これまで数々の戦隊が守ってきたGロッソを彼らもまた守り、再び子供達に会える日を信じて姿の見えぬ敵の脅威からこの場所を守り続けていた。そして安心して任せられる強き新たな戦隊と出会い今後を委ねたのだ。
リュウソウジャーはGロッソを、守り切った。

この日、私の中でリュウソウジャーショーは千穐楽を迎えた。

井上テテさんの巧妙な脚本と3人のリュウソウジャーの絶対的な実力がなければ、私はきっと、ずっとこの日を迎えられなかっただろう。

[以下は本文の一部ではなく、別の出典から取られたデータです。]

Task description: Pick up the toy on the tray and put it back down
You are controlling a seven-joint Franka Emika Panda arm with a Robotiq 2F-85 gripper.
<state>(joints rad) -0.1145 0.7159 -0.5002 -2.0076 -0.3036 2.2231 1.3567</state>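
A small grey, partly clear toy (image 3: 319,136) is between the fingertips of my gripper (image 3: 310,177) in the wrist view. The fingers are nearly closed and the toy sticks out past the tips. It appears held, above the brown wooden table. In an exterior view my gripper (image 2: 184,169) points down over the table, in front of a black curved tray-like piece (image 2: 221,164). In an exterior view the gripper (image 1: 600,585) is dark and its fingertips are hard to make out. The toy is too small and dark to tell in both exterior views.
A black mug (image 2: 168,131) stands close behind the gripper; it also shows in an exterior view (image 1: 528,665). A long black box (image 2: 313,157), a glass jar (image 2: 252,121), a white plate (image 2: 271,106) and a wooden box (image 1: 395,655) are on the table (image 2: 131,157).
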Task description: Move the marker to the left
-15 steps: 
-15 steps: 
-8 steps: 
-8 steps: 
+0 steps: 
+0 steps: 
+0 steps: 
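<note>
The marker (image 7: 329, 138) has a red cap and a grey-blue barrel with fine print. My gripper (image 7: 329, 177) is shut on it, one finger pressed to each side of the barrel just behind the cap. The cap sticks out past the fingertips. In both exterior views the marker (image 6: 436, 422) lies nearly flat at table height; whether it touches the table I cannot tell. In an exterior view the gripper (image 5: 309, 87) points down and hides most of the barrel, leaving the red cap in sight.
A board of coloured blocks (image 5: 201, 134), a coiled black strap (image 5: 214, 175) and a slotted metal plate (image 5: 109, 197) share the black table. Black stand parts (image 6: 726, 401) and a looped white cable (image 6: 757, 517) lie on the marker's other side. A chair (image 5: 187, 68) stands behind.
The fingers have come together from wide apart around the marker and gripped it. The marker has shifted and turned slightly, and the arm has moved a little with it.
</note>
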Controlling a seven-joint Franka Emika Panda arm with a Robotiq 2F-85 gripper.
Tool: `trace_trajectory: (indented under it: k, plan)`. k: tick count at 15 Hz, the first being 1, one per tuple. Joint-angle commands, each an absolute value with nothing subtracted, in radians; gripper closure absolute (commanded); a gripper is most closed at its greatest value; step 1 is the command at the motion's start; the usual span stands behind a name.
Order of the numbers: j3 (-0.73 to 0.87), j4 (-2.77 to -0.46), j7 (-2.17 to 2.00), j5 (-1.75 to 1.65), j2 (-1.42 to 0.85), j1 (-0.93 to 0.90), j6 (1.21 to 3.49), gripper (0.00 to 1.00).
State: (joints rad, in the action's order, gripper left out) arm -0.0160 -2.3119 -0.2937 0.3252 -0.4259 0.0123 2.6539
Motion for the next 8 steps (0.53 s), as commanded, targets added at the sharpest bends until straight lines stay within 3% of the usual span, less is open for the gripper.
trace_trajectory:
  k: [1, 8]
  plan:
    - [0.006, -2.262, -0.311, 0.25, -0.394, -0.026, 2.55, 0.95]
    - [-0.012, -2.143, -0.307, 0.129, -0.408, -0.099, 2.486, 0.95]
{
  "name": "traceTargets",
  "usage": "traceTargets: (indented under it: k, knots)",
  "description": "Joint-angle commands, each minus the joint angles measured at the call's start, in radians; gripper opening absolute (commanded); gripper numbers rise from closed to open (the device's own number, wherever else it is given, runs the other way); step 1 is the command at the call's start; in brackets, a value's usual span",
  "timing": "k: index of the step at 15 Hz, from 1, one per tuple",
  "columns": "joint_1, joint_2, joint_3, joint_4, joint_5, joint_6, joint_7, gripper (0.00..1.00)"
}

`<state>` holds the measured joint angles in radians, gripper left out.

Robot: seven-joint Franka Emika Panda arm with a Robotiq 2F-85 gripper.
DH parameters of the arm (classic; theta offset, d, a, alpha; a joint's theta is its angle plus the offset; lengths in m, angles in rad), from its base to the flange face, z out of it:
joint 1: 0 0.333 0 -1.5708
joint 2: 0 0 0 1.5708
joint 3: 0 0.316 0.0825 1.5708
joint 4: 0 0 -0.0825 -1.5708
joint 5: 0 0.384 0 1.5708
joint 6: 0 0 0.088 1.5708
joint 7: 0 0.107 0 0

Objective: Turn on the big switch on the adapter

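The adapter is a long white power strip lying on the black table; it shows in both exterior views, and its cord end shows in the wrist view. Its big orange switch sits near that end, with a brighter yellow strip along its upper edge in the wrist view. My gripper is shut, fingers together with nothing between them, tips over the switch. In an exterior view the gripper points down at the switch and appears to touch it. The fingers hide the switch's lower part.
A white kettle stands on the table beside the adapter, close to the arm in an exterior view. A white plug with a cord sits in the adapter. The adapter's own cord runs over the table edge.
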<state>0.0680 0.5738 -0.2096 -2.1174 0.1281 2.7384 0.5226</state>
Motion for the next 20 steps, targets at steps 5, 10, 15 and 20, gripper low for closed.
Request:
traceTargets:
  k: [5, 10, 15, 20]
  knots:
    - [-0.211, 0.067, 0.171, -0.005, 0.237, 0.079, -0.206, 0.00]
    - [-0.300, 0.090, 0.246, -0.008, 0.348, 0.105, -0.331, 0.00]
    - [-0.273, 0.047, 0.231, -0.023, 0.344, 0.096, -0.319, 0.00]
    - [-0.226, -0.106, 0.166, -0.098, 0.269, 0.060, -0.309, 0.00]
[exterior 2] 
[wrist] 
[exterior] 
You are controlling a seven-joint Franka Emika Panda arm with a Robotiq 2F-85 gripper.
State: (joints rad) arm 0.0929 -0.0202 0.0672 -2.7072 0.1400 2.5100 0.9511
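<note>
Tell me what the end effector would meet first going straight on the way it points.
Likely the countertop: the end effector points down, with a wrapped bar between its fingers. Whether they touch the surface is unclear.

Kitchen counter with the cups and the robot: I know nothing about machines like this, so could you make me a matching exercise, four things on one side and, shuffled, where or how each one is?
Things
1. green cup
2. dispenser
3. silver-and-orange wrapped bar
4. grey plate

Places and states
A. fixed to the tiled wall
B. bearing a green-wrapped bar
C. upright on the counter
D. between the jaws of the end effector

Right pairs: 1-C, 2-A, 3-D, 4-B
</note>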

リュウソウゴールドがWキャストだったことにも少し触れる。
実は今回からキャスト名が公式サイトにクレジットされるようになった。素晴らしい!これが当たり前であることを個人的には願うけれども、色々事情があったり歴史があったりするんだろう。脱線しそうなので割愛するが、兎にも角にもお陰ですぐに演者を知ることが出来た。

2人は全くタイプの違うゴールドだった。
私は彼らを『セクシーさん』『ワイルドさん』と呼んでいた。……が、今更だけどなんか恥ずかしいので『Sさん』『Wさん』と記すことにする。
スタイリッシュなアクションをするSさんに対し、Wさんはその名の通り力強さが特徴的だった。心なしか、台詞もWさんの時の方が低く強めだったような気がする。
2人の違いが最も顕著に表れていたのはダンスだ。指先まで美しくハケ際までもがセクシーなダンスと、激し過ぎてキャットウォークから落ちてくるんじゃないかと思うくらい暴れ回るワイルドなダンス。真逆だけど、同じくらい魅力的だった。

既に完成された1人のキャラクターを、こんなにもタイプの違う2人がそれぞれに演じて、どちらも違和感なく成り立っていたのだから面白い。登場の瞬間まで「今日はどっちだ?」とワクワク出来ることなんてそうそうない。

原さんの見下す指先やバタフライ、立ち姿、一挙手一投足が美しくて好きだった。
鈴木さんの早過ぎる奈落落ち、反して優しいBANG、そして優しく手を振る姿が好きだった。
田﨑さんの剣の柄で敵を突く攻撃が、荒い太刀筋が、存在が、語り尽くせない程に好きだった。

千穐楽おめでとうございます。
この日を迎えることが出来て本当に良かった。
最高のヒーローをありがとうございました。

冒頭で説明した通り今回はリュウソウジャー以外には触れなかったが、キラメイジャーも普通にめっちゃカッコ良いので第3弾が始まった際には是非観に行って欲しい。また新しい形で「がんばれ」を届けられる日が待ち遠しくて仕方ない。
たった30分の中にぎゅうぎゅうに詰め込まれた感動が、更に多くの人に届きますように。